Livestock Analysis (VIP) -- January 7, 2013

January 7, 2013 08:30 AM


Price action: Lean hog futures saw a quiet, choppy day of trade. Futures ended mid-range with losses ranging from 2 1/2 to 30 cents in all but the front-month contract, which closed 7 1/2 cents higher.

Fundamental analysis: Traders took a step back to evaluate cash and futures market prospects going forward today. Today, some packers displayed some resistance to the trend for higher cash hog prices; cash hog bids were steady to lower today. Recent choppy action for the pork cutout market though movement has been consistently strong is also making investors more cautious.

Also, the lean hog market has recently benefited from strong gains in live cattle. That spillover support was lacking today.

Technical analysis: February lean hog futures settled near the midway point of last week's range, which marks near-term support and resistance at $84.90 and $87.35, respectively.

Hedgers: Carry all risk in the cash market for now.

Feed needs: Carry all corn-for-feed and soybean meal risk in the cash market for now.


Live cattle

Price action: Live cattle futures closed out a choppy day of trade with a mixed tone. The April and June contracts were mildly lower, while the February contract and far-deferred futures ended slightly higher.

Fundamental analysis: Cattle traders weren't willing to move the market too far in either direction today. Talk the market may be near a short-term top and given the big premium futures hold a big premium to the cash market limited buying interest. But selling interest was also limited by the bullish supply situation.

This week's cash cattle trade is very much uncertain to start the week. While feedlots secured $1 higher prices for cash cattle last week, not all of the showlist was cleaned up. That, along with packers' ability to pull from contract supplies, could limit demand for cash cattle this week. Packers will be especially reluctant to raise cash cattle bids if the boxed beef market weakens.

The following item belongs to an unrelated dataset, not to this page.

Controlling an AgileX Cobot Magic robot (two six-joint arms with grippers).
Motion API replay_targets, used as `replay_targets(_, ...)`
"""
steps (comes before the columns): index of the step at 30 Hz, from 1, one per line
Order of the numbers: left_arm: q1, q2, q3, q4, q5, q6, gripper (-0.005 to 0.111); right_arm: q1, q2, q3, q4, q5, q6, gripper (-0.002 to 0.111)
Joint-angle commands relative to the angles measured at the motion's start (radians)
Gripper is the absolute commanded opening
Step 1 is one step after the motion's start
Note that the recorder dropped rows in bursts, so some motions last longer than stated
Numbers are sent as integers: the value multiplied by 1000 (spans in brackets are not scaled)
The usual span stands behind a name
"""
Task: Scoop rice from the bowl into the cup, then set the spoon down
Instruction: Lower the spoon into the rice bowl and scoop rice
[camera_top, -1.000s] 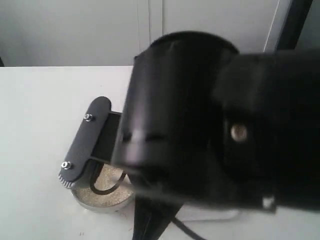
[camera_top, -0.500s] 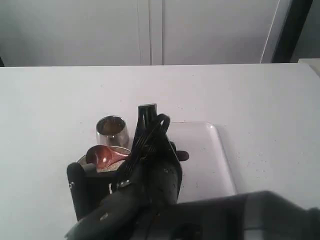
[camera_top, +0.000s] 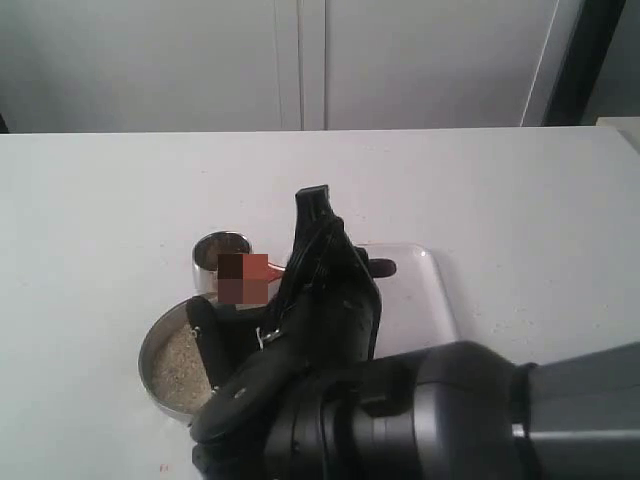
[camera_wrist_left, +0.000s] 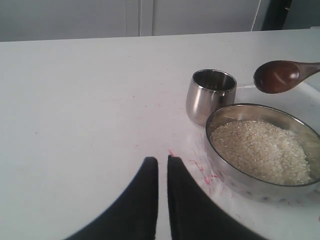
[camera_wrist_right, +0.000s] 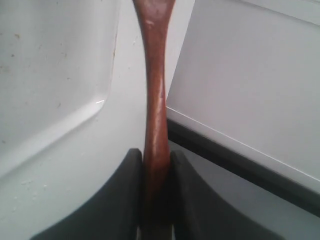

Technical analysis: The short-term boundaries for February live cattle futures are last week's low at $131.95 and the December high at $134.40. An upside breakout would have bulls targeting the contract high at $135.90, while a downside breakout would make the December low at $129.77 1/2 bears' target.


Feeder cattle

Price action: Feeder cattle settled mixed with a slight upside bias.

Fundamental analysis: Traders generally ignored modest strength in the corn market today as selling interest in live cattle was limited. Tight calf supplies are also supportive.

Technical analysis: March feeder cattle futures continue to hold in the short-term consolidation range from $153.65 to $157.07 1/2. The breakout from this range is likely to trigger the next trending move.

Hedgers: Fed cattle producers should carry all risk in the cash market for now. Feeder cattle sellers and buyers should also carry all risk in the cash market for now.

Feed needs: Carry all corn-for-feed and soybean meal risk in the cash market for now.